Let her go. Read the thread on "Just let them go." Work on detaching from her emotionally. Work on improving yourself, not for her but for YOU. You can't compete with fantasy. It's impossible.


----------



## FixMyHead (Aug 3, 2011)

*Re: Wife left me for another man. I want to work it out but she won't try "right now.*

I have been searching for it and can't seem to find that thread. Do you by any chance have a link?


----------



## FixMyHead (Aug 3, 2011)

*Re: Wife left me for another man. I want to work it out but she won't try "right now.*

NM. I found it


----------



## Amplexor (Feb 13, 2008)

*Re: Wife left me for another man. I want to work it out but she won't try "right now.*



FixMyHead said:


> . I feel as though I am just being used as a "safety net" in case things don't work out for her with this guy.


That's exactly what she is doing and as long as you continue to be there for her, she will have no motivation to move away from him and to-wards you. Read Dodson's "Love Must be Tough" to understand how chasing her only drives her further away. You'll receive a lot of advice about the 180 which works with many of the same theories, examples, rules..... Believe it or not, you have a better handle on the situation already than most do when they first come here.


----------



## the guy (Aug 3, 2010)

*Re: Wife left me for another man. I want to work it out but she won't try "right now.*

Let her go and take that safety net away. You are so correct in this fact that you are her safety net and she will do what it takes for you to be her doormat.

I could almost bet that if she had to bring your kid into the OM life he would trop her like a hot potatoe.

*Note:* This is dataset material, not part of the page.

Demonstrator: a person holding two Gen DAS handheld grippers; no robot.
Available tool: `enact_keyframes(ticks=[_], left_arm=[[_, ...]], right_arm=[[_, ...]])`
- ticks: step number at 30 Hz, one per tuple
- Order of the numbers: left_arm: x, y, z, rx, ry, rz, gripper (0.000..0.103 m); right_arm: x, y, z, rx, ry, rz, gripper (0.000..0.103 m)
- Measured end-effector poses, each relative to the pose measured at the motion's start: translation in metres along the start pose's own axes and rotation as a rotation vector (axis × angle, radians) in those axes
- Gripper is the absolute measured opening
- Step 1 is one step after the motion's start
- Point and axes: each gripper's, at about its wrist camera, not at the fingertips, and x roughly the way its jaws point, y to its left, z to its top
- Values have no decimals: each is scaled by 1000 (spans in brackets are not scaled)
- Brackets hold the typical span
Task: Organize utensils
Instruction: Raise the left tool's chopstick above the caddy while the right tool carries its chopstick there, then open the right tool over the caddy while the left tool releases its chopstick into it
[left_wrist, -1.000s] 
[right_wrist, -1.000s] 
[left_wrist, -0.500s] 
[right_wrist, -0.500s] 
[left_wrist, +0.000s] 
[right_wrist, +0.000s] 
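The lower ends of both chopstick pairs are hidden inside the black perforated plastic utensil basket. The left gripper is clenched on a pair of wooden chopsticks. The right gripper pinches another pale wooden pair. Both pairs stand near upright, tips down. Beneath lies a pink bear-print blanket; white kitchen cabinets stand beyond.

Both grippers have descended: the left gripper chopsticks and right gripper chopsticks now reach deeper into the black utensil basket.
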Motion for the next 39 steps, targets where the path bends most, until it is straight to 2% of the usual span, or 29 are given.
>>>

Besides that she is also cake eating. There is no reason for her to change the way things are. She has it made she has the OM to treat her like a women and she has you to treat her like a wife. I mean come on if you want a change it will take *you* to make it happen. She has appsolutly no reason to change things......again she has it made.

I see your stuck between a rock and a hard place, so I strongely suggest you bring in family and friends for support, mostly finacial support. Once you get back on your feet you can pay them back. Even if you can take the kid and move back in with family it will be in the right direction.

No matter what it takes stop making this affair convienent for her. By making this affair as inconvienent and as uncomfortable as possible it will push her more towards reality.

So expose this affair, distance her from you and the kid, and piss her off, yes it will also push her further away, but her fantasy must be interrupted with the reality that you can no longer continue on like this. It will at least get her to second guess her choices and dicisions.

or 

Stay were you are and milk off her GI benifits until you can't stand it any more and then end up doing something stupid. It sounds like she pays the bills so go a head and live off her as long as you can stand it. Just don't plan on her making any changes as long as you don't make any changes for your self.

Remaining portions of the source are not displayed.